Description of the task:
An exact copy of the data is needed, one that excludes all pictures.

Task inputs:
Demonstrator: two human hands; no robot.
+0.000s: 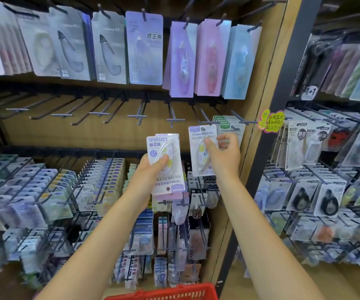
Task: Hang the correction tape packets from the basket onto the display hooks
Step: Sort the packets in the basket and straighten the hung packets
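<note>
My left hand [151,167] gripped a small stack of correction tape packets [166,161] turned upside down, thumb pressed on the blister. My right hand [224,154] pinched one upright packet [201,148] just left of the green-topped packets [229,126] hanging on a hook [247,121]. The red basket [174,292] sat near, at the bottom edge.

Left hand [153,167] grips upside-down correction tape packets [166,163]; right hand [224,156] pinches one upright packet [200,148] near a display hook [209,121], above a red basket [166,292].
</note>
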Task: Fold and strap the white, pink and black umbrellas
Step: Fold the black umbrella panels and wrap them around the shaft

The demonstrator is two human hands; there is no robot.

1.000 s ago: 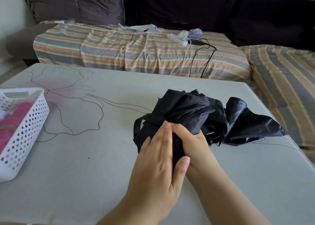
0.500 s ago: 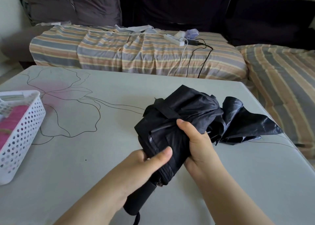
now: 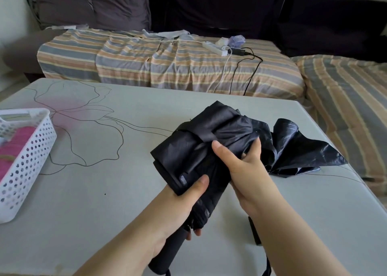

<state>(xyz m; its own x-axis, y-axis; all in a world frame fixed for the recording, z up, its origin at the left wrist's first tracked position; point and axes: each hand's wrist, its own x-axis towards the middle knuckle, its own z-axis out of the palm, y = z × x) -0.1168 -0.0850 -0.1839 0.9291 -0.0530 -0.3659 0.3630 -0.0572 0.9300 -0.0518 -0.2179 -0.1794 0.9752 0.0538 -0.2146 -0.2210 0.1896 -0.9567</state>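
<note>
1. Above the surface (image 3: 88,202), the left hand (image 3: 184,200) grips the black umbrella (image 3: 209,146) near its handle.
2. The right hand (image 3: 240,167) clasps the bunched canopy (folds loose).
3. It should twist the folds tight before strapping.

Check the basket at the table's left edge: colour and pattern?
White basket, walls perforated with round holes; seen in the head view.

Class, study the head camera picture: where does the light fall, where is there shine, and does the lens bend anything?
Head view: soft daylight, with faint shadows under the hands; the crinkled outer folds of the black umbrella shine, while its middle stays matt and dark; the far edge of the table curves, showing wide-angle distortion; the dark cushions lose detail.
</note>
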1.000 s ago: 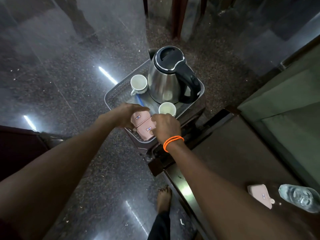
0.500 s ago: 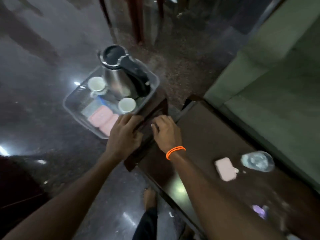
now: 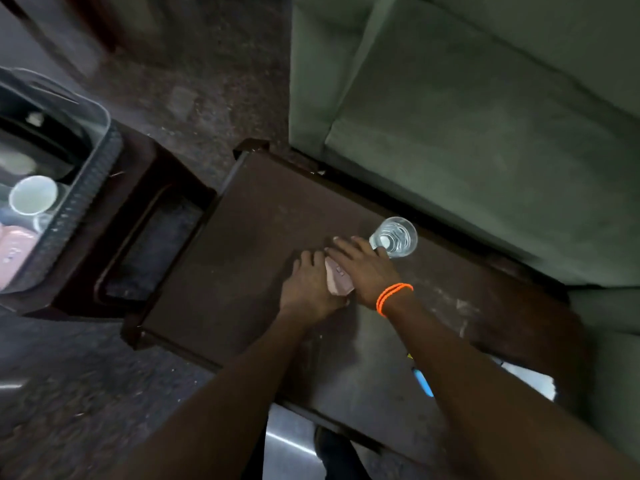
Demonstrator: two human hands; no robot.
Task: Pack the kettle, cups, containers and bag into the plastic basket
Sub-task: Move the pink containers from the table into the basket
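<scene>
A pink container [image 3: 337,280] lies on the dark wooden table [image 3: 249,244]. My left hand [image 3: 308,289] and my right hand [image 3: 363,268] press against it from both sides, fingers curled around it. A clear plastic bag of water [image 3: 394,236] stands just beyond my right fingertips. At the far left the grey plastic basket [image 3: 79,199] sits on a low stool; inside it I see a white cup [image 3: 33,195], two pink containers [image 3: 14,251] and the dark base of the kettle [image 3: 38,140], mostly cut off by the frame edge.
A green sofa [image 3: 485,116] runs along the table's far side. The brown stool [image 3: 145,216] under the basket butts against the table's left end. A blue object [image 3: 423,382] and something white [image 3: 530,379] lie near the table's right end. My foot [image 3: 332,452] rests on the polished floor.
Both hands left the basket, where two pink containers now lie, and swung right across the table to the third pink container. My view turned right; the kettle is nearly out of frame.
</scene>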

Reply to the exercise:
Demonstrator: two human hands; no robot.
+0.000s: 
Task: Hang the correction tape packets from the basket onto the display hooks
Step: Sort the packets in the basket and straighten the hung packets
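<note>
My left hand [151,167] gripped a small stack of correction tape packets [166,161] turned upside down, thumb pressed on the blister. My right hand [224,154] pinched one upright packet [201,148] just left of the green-topped packets [229,126] hanging on a hook [247,121]. The red basket [174,292] sat near, at the bottom edge.

Left hand [153,167] grips upside-down correction tape packets [166,163]; right hand [224,156] pinches one upright packet [200,148] near a display hook [209,121], above a red basket [166,292].
</note>
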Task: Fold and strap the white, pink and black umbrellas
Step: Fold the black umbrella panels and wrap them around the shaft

The demonstrator is two human hands; there is no robot.

1.000 s ago: 
0.500 s ago: 
now: 

<state>(xyz m; its own x-axis, y-axis; all in a world frame fixed for the recording, z up, its origin at the left wrist's first tracked position; point and axes: each hand's wrist, its own x-axis towards the middle knuckle, its own z-axis out of the palm, y = z × x) -0.1168 -0.0850 -0.1839 0.9291 -0.0530 -0.3659 0.3630 -0.0572 0.9300 -0.0518 -0.2179 -0.1794 0.9752 0.0538 -0.2146 -0.2210 0.1896 -0.9567</state>
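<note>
1. Above the surface (image 3: 88,202), the left hand (image 3: 184,200) grips the black umbrella (image 3: 209,146) near its handle.
2. The right hand (image 3: 240,167) clasps the bunched canopy (folds loose).
3. It should twist the folds tight before strapping.

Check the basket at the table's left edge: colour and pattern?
White basket, walls perforated with round holes; seen in the head view.

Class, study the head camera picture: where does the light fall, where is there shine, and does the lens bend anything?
Head view: soft daylight, with faint shadows under the hands; the crinkled outer folds of the black umbrella shine, while its middle stays matt and dark; the far edge of the table curves, showing wide-angle distortion; the dark cushions lose detail.
</note>
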1.000 s ago: 
0.500 s ago: 
now: 
Demonstrator: two human hands; no robot.
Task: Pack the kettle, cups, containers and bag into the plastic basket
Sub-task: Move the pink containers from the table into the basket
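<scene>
A pink container [image 3: 337,280] lies on the dark wooden table [image 3: 249,244]. My left hand [image 3: 308,289] and my right hand [image 3: 363,268] press against it from both sides, fingers curled around it. A clear plastic bag of water [image 3: 394,236] stands just beyond my right fingertips. At the far left the grey plastic basket [image 3: 79,199] sits on a low stool; inside it I see a white cup [image 3: 33,195], two pink containers [image 3: 14,251] and the dark base of the kettle [image 3: 38,140], mostly cut off by the frame edge.
A green sofa [image 3: 485,116] runs along the table's far side. The brown stool [image 3: 145,216] under the basket butts against the table's left end. A blue object [image 3: 423,382] and something white [image 3: 530,379] lie near the table's right end. My foot [image 3: 332,452] rests on the polished floor.
Both hands left the basket, where two pink containers now lie, and swung right across the table to the third pink container. My view turned right; the kettle is nearly out of frame.
</scene>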

With the answer given, the exercise is closed.